* _WHAT IS REQUIRED_
Up to the line containing "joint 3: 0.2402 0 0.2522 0", nothing is kept; from that line through the end of the data below, output every line exactly.

* _DATA BLOCK_

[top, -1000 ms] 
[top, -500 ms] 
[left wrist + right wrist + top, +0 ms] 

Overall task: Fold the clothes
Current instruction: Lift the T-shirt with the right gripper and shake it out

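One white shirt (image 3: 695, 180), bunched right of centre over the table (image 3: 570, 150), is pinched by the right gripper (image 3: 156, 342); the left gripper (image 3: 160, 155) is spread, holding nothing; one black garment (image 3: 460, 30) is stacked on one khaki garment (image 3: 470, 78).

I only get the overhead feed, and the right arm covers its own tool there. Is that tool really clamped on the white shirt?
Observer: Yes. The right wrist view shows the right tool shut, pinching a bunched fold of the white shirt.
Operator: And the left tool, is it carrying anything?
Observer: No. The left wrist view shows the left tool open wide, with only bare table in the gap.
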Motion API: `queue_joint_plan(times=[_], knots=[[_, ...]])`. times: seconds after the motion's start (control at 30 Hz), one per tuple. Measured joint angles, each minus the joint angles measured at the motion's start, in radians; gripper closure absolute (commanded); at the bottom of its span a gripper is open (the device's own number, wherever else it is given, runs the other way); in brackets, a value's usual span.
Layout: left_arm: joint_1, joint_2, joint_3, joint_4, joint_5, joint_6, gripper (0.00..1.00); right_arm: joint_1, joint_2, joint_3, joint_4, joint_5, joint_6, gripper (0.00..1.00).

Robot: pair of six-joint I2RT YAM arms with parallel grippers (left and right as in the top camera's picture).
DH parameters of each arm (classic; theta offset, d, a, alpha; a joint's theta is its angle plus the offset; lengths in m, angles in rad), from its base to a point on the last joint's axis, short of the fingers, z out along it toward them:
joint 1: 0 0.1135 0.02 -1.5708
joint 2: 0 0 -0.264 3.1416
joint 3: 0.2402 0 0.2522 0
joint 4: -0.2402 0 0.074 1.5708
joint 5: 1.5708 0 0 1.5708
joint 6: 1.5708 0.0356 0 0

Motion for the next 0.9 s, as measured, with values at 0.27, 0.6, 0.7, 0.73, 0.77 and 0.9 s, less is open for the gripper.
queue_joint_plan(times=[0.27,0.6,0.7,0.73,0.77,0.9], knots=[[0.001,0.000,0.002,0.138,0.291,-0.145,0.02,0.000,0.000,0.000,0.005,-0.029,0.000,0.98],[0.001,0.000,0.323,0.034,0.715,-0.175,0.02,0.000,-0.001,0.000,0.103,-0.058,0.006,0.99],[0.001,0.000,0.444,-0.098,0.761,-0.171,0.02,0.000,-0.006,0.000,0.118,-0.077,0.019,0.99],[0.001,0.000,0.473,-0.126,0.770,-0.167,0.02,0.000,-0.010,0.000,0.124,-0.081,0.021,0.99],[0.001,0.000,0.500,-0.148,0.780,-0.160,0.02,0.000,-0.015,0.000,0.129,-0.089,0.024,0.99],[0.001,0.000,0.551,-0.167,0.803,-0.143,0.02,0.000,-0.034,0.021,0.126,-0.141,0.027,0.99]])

* _EXERCISE OUTPUT_
joint 3: 0.2402 0 0.2522 0
joint 4: -0.2402 0 0.074 1.5708
joint 5: 1.5708 0 0 1.5708
joint 6: 1.5708 0.0356 0 0

Motion for the next 0.9 s, as measured, with values at 0.27, 0.6, 0.7, 0.73, 0.77 and 0.9 s, less is open for the gripper.
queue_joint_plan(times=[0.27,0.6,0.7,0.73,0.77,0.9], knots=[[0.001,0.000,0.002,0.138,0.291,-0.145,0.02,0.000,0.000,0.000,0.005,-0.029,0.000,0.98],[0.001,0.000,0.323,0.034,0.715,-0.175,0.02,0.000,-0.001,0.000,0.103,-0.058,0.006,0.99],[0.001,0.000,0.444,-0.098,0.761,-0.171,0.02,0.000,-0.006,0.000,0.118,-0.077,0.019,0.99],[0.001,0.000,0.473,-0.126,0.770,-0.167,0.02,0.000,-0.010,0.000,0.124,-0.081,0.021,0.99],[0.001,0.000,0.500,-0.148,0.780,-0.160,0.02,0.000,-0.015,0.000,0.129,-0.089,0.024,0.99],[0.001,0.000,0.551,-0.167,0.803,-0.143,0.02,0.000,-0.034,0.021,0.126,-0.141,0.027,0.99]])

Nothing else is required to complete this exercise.